Riset Imam Syafii ini cukup dibilang populer bahkan dijadikan patokan kaum muslimah di berbagai belahan
dunia, khususnya yang beraliran mazhab Syafiiyah. Bahkan tak dimungkiri, riset tersebut sejalan dengan
pengamatan medis secara umum masa haid perempuan memang demikian adanya. Cara ini dianggap lebih
mudah dalam menetapkan ketentuan mana darah haid dan selainnya (Istihadhah). Karena bila melebihi batas
maksimal (lima belas hari), darah yang keluar adalah darah istihadhah.
Sementara pandangan mazhab Hambali menyatakan bahwa harus merujuk pada kebiasaan yang berlaku, atau
masa haid yang biasa bagi wanita (hampir sama seperti Imam Syafii), serta harus melihat perbedaan wilayah
dan negaranya, baik cuacanya, waktunya, sehingga semua itu berimbas pada masa berlangsungnya haid.

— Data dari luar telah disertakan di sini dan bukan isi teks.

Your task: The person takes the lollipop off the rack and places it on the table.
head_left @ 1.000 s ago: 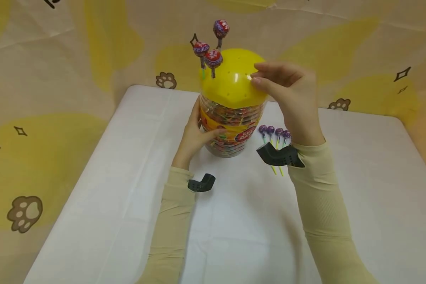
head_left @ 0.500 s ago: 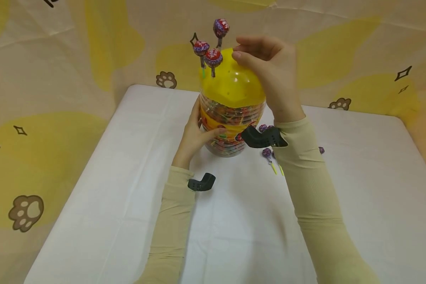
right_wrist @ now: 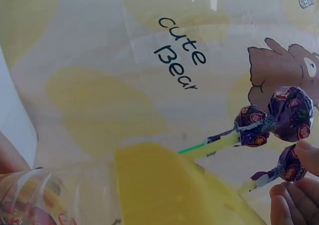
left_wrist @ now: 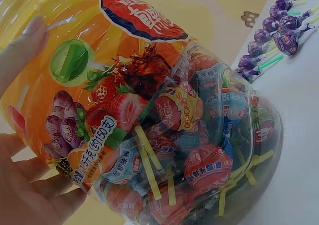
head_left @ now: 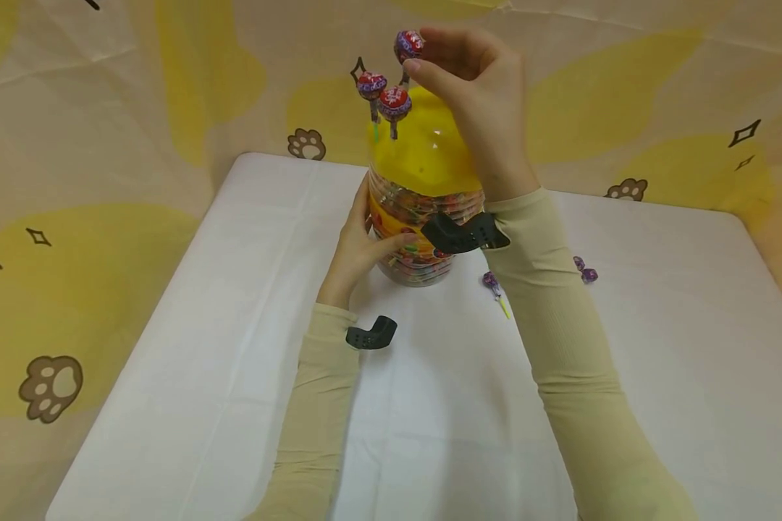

DARAH HAID KELUAR PUTUS-PUTUS
Darah haid adakalanya keluar terputus-putus, yakni sehari keluar darah dan sehari tidak keluar, misalnya. Dalam
hal ini terjadi 2 kondisi:
Pertama : Jika kondisi ini selalu terjadi pada seorang wanita setiap waktu (terjadi dalam rentang waktu yang
cukup lama), maka darah itu adalah darah istihadhah.
Kedua : Jika kondisi ini tidak selalu terjadi pada seorang wanita, tetapi kadang kala saja, sedang dia mempunyai
masa suci yang tepat. Madzhab Imam Asy Syafii, menurut salah satu pendapatnya yang paling shahih, hal ini
masih termasuk dalam hukum haid.
Adapun yang masuhur menurut madzhab pengikut Imam Ahmad bin Hambali. Jika darah keluar, berarti darah
haid, dan jika berhenti berarti suci, kecuali apabila jumlah masa haidnya melampaui jumlah maksimal masa haid,
maka darah yang melampaui itu adalah darah istihadhah.
Dikatakan dalam kitab Al Mughni. Jika berhentinya darah kurang dari sehari maka seharusnya tidak dianggap
sebagai keadaan suci. Berdasarkan riwayat yang kami sebutkan berkenaan dengan nifas, bahwa berhentinya
darah yang kurang dari sehari tak perlu diperhatikan. Dan inilah yang shahih, sebab dalam keadaan keluarnya
darah yang terputus-putus (sekali keluar sekali tidak) bila diwajibkan mandi bagi wanita pada setiap saat
berhenti keluarnya darah tentu hal itu menyulitkan, padahal Allah swt telah berfirman dan Dia (Allah) sekali-kali
tidak menjadikan untuk kamu agama suatu kesempitan (QS. Al-Hajj ayat 79) Wallahu Alam bis shawab.